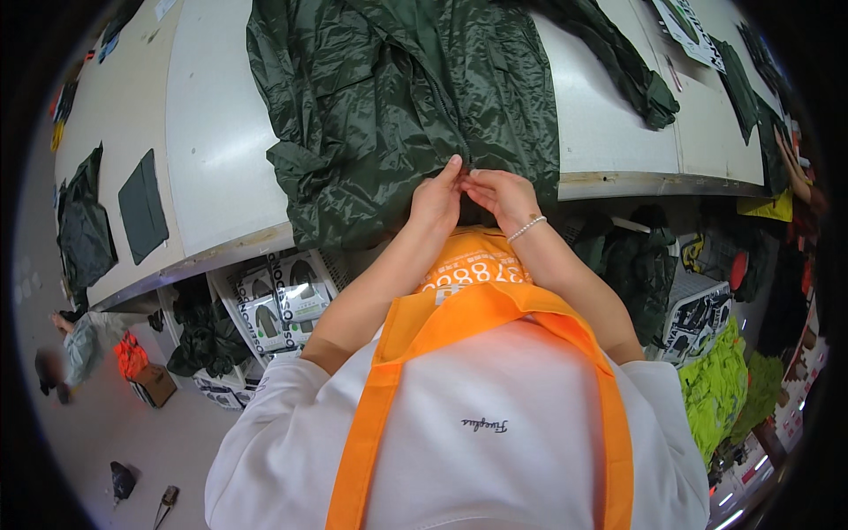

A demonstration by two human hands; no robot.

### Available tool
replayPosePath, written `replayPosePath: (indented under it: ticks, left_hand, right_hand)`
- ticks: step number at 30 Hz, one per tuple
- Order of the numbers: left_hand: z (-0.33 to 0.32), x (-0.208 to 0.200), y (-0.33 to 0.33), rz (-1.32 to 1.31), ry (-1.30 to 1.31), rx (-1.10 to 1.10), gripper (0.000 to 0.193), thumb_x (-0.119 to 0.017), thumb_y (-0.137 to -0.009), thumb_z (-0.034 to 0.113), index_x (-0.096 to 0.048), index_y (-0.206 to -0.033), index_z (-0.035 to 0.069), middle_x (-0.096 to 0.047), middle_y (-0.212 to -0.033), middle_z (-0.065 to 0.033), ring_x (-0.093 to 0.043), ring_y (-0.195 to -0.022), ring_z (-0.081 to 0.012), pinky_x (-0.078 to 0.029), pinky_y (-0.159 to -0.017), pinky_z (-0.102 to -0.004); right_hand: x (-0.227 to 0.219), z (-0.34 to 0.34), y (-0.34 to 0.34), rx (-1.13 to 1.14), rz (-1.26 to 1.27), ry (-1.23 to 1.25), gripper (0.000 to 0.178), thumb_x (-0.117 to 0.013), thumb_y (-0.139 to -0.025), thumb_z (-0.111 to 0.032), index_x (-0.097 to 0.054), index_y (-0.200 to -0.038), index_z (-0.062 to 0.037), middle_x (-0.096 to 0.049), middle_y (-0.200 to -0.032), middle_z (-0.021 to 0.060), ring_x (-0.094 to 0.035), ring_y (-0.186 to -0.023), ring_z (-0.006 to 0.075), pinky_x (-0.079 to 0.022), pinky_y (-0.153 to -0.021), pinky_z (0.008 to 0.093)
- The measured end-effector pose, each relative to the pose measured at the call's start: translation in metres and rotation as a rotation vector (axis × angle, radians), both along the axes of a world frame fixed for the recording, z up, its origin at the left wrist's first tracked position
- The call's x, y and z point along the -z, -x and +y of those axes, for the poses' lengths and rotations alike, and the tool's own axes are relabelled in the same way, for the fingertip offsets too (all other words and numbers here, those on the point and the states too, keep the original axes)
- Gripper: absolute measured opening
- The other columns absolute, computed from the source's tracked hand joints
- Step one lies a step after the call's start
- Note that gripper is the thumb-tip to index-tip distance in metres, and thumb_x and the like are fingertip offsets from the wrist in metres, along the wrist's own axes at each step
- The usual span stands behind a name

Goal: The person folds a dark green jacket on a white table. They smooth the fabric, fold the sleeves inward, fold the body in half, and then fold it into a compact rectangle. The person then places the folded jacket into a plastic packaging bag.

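Note:
A dark green, shiny jacket point(353, 115) lies spread on the table, its lower hem hanging over the near edge. Down its front runs a zipper point(444, 102). At the bottom of that zipper my two hands meet. My left hand point(435, 196) pinches the front edge of the jacket between thumb and fingers. Close beside it, my right hand point(502, 196), with a beaded bracelet on the wrist, is closed on the other front edge. The fingertips and the zipper's end overlap, so the exact grip is partly hidden.
The pale table point(216, 115) carries a folded green piece point(142, 208) on the left and a green sleeve-like garment point(627, 71) on the right. Below the edge stand a white crate point(322, 269) of packages and another crate point(693, 305). Other people are at both sides.

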State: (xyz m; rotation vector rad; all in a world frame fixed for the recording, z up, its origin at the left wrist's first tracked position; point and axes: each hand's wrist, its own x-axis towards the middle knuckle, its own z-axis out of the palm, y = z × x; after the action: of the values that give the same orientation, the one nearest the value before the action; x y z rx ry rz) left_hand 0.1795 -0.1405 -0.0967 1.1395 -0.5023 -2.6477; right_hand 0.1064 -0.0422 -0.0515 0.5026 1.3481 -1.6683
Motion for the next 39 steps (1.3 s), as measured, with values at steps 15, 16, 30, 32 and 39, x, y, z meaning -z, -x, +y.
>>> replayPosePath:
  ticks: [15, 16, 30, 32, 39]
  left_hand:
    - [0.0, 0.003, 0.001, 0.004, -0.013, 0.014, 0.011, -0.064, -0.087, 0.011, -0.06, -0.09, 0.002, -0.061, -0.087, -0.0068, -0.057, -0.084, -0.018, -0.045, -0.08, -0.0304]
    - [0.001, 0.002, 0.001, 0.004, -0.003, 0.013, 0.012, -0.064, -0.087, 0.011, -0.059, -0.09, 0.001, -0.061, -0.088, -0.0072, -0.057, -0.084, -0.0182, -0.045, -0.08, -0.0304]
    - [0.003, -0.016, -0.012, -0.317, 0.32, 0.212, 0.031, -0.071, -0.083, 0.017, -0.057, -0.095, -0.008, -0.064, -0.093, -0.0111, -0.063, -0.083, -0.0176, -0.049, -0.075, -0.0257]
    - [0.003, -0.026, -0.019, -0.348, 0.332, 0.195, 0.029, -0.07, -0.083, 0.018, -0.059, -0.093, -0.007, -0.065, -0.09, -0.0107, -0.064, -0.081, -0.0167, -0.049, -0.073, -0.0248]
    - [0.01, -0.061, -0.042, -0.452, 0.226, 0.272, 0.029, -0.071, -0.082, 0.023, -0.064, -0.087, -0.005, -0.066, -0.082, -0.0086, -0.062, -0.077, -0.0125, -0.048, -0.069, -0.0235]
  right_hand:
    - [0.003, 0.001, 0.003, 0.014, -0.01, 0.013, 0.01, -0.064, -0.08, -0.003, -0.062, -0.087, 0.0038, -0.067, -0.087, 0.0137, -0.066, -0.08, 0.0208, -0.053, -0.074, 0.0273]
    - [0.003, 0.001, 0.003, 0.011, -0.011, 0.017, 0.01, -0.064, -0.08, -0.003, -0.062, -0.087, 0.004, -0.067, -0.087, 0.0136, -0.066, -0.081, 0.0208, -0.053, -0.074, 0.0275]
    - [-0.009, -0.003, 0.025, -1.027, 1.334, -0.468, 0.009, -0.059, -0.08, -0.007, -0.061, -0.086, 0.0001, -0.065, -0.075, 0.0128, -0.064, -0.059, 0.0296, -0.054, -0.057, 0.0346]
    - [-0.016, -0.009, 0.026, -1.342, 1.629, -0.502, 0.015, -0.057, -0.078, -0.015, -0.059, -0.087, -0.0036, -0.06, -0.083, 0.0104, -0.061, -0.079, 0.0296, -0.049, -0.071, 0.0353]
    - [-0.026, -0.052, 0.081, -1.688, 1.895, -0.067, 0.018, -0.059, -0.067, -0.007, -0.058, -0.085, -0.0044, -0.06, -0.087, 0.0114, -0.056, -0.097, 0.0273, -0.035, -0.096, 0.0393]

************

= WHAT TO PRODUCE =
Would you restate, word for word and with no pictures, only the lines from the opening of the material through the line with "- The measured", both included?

= RESULT FOR THIS EXERCISE =
A demonstration by two human hands; no robot.

### Available tool
replayPosePath, written `replayPosePath: (indented under it: ticks, left_hand, right_hand)`
- ticks: step number at 30 Hz, one per tuple
- Order of the numbers: left_hand: z (-0.33 to 0.32), x (-0.208 to 0.200), y (-0.33 to 0.33), rz (-1.32 to 1.31), ry (-1.30 to 1.31), rx (-1.10 to 1.10), gripper (0.000 to 0.193), thumb_x (-0.119 to 0.017), thumb_y (-0.137 to -0.009), thumb_z (-0.034 to 0.113), index_x (-0.096 to 0.048), index_y (-0.206 to -0.033), index_z (-0.035 to 0.069), middle_x (-0.096 to 0.047), middle_y (-0.212 to -0.033), middle_z (-0.065 to 0.033), ring_x (-0.093 to 0.043), ring_y (-0.195 to -0.022), ring_z (-0.081 to 0.012), pinky_x (-0.078 to 0.029), pinky_y (-0.159 to -0.017), pinky_z (-0.102 to -0.004); right_hand: x (-0.227 to 0.219), z (-0.34 to 0.34), y (-0.34 to 0.34), rx (-1.13 to 1.14), rz (-1.26 to 1.27), ry (-1.23 to 1.25), gripper (0.000 to 0.178), thumb_x (-0.117 to 0.013), thumb_y (-0.139 to -0.025), thumb_z (-0.111 to 0.032), index_x (-0.097 to 0.054), index_y (-0.200 to -0.038), index_z (-0.062 to 0.037), middle_x (-0.096 to 0.049), middle_y (-0.200 to -0.032), middle_z (-0.021 to 0.060), ring_x (-0.094 to 0.035), ring_y (-0.186 to -0.023), ring_z (-0.006 to 0.075), pinky_x (-0.079 to 0.022), pinky_y (-0.153 to -0.021), pinky_z (0.008 to 0.093)
- The measured end-effector pose, each relative to the pose measured at the call's start: translation in metres and rotation as a rotation vector (axis × angle, radians), both along the axes of a world frame fixed for the recording, z up, its origin at the left wrist's first tracked position

There is no more output for this exercise.